Nearly three of every four adult homicide victims in Washington, D.C., last year had an arrest history, reports the Washington Post. An analysis of court records shows some reasons why the capital has one of the nation’s highest homicide rates. The 248 killings in 2003 were far fewer than the homicide tolls of the late 1980s and early 1990s, but there is a resilient “criminal subculture” in the city, Police Chief Charles H. Ramsey told the Post. He said this group has grown so entrenched and well armed that it poses a risk to Washington’s attempts to renew its image and create a better future for its rougher neighborhoods. “It’s a huge problem,” he said. In homicide cases, said Ramsey, “it’s just not unusual to have people involved on both sides to have prior experience within our [criminal justice] system,” he said. “The fact is that if you are part of that criminal subculture, or just associated with it, that puts you more at risk.”

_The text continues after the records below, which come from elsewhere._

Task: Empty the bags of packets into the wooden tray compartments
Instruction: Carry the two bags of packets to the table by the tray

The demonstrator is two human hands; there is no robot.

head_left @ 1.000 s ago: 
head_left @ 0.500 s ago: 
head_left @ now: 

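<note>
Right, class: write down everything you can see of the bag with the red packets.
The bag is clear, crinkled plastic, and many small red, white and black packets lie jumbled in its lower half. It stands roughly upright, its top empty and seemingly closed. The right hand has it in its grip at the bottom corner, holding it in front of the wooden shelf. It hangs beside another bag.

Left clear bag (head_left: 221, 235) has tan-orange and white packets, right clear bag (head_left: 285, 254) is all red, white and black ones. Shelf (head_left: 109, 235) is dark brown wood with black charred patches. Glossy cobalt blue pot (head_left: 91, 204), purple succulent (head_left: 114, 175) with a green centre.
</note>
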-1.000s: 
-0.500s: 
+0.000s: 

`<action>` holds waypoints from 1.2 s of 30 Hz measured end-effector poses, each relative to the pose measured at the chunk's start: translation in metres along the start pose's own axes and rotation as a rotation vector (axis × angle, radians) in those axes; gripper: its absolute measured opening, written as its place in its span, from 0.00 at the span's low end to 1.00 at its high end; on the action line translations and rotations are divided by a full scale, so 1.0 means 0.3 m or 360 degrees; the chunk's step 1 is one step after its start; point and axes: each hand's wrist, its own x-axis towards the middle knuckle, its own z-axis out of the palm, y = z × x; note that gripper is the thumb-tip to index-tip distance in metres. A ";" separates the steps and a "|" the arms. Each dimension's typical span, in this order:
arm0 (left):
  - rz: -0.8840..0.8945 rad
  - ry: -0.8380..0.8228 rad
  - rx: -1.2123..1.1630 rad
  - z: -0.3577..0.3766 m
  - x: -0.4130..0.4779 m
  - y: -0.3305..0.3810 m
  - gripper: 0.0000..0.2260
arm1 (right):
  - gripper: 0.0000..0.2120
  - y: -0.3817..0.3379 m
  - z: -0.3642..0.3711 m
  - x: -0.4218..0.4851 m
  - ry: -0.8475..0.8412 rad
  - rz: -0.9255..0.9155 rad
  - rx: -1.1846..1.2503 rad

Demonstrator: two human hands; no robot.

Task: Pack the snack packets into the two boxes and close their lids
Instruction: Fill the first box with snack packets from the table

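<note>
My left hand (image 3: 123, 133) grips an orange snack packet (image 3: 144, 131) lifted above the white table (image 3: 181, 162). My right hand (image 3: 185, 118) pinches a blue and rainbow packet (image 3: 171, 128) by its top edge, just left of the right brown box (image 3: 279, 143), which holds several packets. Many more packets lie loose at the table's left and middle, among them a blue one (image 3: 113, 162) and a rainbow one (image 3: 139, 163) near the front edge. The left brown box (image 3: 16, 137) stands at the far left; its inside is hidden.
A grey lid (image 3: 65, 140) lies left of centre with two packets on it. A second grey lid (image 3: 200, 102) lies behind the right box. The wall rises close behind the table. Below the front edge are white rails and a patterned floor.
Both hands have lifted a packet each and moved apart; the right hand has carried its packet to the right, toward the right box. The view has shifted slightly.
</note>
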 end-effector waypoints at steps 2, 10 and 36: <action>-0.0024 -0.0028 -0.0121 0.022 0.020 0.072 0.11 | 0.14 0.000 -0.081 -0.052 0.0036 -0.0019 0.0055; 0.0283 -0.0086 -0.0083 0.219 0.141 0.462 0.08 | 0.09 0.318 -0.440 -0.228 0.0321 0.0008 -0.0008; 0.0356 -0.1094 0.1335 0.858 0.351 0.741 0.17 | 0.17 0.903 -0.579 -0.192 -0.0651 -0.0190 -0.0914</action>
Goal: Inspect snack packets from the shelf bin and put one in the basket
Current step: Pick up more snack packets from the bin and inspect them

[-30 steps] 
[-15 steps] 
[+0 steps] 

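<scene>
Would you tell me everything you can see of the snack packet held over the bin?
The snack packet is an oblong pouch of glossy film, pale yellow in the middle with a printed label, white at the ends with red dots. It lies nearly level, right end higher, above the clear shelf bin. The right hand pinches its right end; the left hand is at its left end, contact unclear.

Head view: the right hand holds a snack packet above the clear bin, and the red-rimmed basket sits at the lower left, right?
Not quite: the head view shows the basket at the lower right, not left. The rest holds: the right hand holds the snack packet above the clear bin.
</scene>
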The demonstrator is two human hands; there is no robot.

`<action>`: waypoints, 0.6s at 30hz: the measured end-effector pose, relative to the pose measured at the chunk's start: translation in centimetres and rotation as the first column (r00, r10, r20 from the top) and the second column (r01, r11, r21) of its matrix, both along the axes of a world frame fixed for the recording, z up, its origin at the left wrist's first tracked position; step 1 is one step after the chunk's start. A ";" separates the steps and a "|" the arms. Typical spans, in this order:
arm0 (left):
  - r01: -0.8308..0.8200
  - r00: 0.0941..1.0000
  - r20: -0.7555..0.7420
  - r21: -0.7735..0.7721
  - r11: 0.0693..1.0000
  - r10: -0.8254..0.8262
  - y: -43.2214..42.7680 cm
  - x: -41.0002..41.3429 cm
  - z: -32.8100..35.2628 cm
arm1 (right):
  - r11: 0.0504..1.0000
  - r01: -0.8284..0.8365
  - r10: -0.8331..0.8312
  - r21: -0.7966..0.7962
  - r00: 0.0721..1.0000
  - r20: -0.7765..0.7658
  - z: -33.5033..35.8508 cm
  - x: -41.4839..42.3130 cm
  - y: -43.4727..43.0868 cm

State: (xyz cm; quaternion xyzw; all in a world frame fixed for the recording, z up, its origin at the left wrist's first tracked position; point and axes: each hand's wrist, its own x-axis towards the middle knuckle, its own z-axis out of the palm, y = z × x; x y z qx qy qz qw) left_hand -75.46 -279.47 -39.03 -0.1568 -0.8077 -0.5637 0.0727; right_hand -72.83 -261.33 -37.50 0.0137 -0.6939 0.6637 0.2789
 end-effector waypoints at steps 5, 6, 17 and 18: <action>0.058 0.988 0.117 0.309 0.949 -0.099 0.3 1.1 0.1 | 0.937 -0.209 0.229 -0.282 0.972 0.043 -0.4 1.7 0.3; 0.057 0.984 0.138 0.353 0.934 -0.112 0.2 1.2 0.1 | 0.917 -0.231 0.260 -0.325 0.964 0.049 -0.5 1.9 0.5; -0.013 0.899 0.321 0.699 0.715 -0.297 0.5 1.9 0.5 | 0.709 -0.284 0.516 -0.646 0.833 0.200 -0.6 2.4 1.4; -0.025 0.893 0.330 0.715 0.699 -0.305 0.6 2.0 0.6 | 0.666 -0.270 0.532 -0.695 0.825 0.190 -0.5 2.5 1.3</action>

The Bureau of Justice Statistics, part of the U.S. Department of Justice, has conducted only one national study on the subject, in 1994. That study analyzed 8,063 homicides in the nation’s 75 largest counties during 1988. The study found that about 44 percent of homicide victims had arrest records.
In a study of Chicago, the Illinois Criminal Justice Information Authority analyzed 20,716 slayings in Chicago between 1965 and 1995. It found that that about 57 percent of adult homicide victims had arrest records. “Most homicides start out as a dispute of some kind, and in the majority of them, you wouldn’t necessarily be able to tell who was going to be the victim when the altercation started,” said Carolyn Block, co-author of the study. “But the point of the research is to help save people’s lives, because an arrest, even for something minor, is an opportunity for intervention.”
In many cases, young men in Washington were killed weeks or months after judges allowed them to avoid incarceration or get out of jail early. After one teenager pleaded guilty to drug-sales charges last spring, a judge suspended prison time and released him. He was shot to death at 19 seven months later — a time when he would have been serving his sentence had it not been suspended.